## Task item
The answer must be a single number: how many lines in this listing hold the word "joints".

## Data excerpt

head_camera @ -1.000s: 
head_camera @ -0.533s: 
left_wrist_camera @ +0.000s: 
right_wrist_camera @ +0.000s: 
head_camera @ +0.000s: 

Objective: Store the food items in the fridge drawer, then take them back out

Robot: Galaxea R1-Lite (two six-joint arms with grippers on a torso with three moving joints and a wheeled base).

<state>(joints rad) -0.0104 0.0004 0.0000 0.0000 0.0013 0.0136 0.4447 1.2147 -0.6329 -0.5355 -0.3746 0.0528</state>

## Answer for the task
2